Jackson, the central protagonist of the novel, he is not satisfied either. He left this hometown, has gotten himself educated in California, but has now returned. He is searching for more. Intellectual improvement, a promising future and of course love too. Disappointed by what he saw and experienced in California, he is at a loss of where and how to proceed next.
This is a book about frustrated earnings--physical, sexual, emotional and intellectual. Earnings are so strong and so frustrated that they overflow into violence.
The characters are searching for fulfillment, not always through themselves but through others.

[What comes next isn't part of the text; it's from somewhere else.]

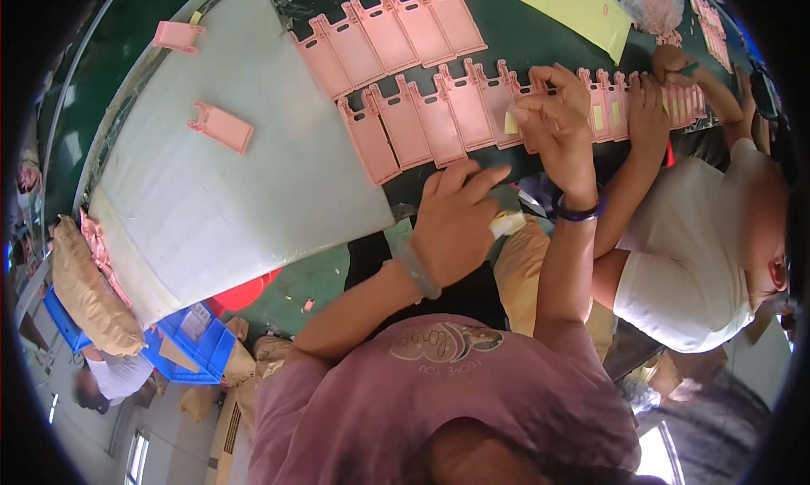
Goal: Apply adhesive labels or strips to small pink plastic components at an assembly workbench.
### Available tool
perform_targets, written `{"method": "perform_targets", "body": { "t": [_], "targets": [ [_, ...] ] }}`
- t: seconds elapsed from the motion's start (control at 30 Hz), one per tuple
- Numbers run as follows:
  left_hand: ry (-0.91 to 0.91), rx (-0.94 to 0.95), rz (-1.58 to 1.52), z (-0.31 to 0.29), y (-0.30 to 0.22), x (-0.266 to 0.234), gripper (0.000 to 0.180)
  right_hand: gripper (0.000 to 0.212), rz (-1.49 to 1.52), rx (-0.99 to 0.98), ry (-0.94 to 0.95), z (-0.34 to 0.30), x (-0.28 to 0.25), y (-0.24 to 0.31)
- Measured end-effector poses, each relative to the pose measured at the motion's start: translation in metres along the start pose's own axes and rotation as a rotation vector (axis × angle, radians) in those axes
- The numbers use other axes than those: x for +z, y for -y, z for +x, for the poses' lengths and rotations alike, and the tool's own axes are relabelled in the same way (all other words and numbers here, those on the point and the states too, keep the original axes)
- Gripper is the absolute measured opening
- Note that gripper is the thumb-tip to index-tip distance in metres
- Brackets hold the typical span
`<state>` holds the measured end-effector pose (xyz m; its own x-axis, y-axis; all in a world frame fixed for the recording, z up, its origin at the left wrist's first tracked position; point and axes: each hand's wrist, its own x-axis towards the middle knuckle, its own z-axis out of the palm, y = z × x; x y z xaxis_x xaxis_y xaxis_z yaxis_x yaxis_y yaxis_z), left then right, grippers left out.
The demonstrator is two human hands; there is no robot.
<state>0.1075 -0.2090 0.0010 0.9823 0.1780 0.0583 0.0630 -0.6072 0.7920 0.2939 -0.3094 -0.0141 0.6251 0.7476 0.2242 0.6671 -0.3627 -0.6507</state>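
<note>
My right hand [557,130], with a dark bangle at the wrist, is closed in a pinch on a small pale yellow sticker [511,123]. It hovers over the nearer row of pink plastic holders, whose flat face [473,113] lies just left of the sticker. My left hand [456,219], closer to my body, has its fingers curled around a pale strip of stickers [507,224]; the index finger points toward the row. Thumb and palm are partly hidden there. Farther right, holders in the same row carry a yellow sticker [598,118] each.
A second row of pink holders [401,42] lies behind. On the left, two loose ones, including a pink holder [223,128], rest on a translucent sheet [202,189]. A yellow sheet [574,12] covers the far table. At right, a co-worker's hand [648,113] reaches across the row.
</note>
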Motion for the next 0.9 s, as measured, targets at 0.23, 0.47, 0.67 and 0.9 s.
{"method": "perform_targets", "body": {
  "t": [0.23,0.47,0.67,0.9],
  "targets": [
    [-0.121,-0.009,0.203,0.036,0.011,0.021,0.012,0.015,-0.086,-0.085,-0.033,0.006,0.022,-0.017],
    [-0.084,-0.031,0.242,0.041,0.007,0.014,0.015,0.046,-0.15,0.034,-0.358,-0.006,0.017,0.015],
    [-0.233,-0.191,-0.214,0.007,0.014,-0.022,0.025,0.013,0.298,0.144,-0.038,-0.05,-0.022,0.051],
    [-0.313,-0.229,-0.198,-0.007,0.013,-0.019,0.019,0.016,0.283,0.117,-0.036,-0.066,-0.007,0.067]
  ]
}}
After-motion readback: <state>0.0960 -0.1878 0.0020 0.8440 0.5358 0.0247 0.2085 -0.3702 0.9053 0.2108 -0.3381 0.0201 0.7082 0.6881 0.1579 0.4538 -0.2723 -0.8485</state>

The prose is abrupt, strong, sometimes brutal, interspersed with dialogs mirroring the language of the town’s people. Conversations are a mix of black, creole and Cajun dialects.
The story becomes more complicated than you originally think; it is this that raises it up a notch. The telling is powerful and moving. I ended up liking it, despite the fact that dysfunctional family stories are not my usual cup of tea.
Audible in the US sells the audiobook. It is produced by Blackstone Audio Incorporated. It is said t to be narrated by S. Patricia Bailey, but it isn’t. It is narrated instead by D.M. Green. Audible should provide accurate information! I have notified them; hopefully the information will be corrected. At the beginning I found the narration to be unprofessional. The tempo and volume varied, words were indistinct and the production of the recording was quite simply poor. As one proceeds the reading becomes stronger and clearer. The annoying variations subside. By the end, Green’s reading had improved a lot. I have given the narration three stars.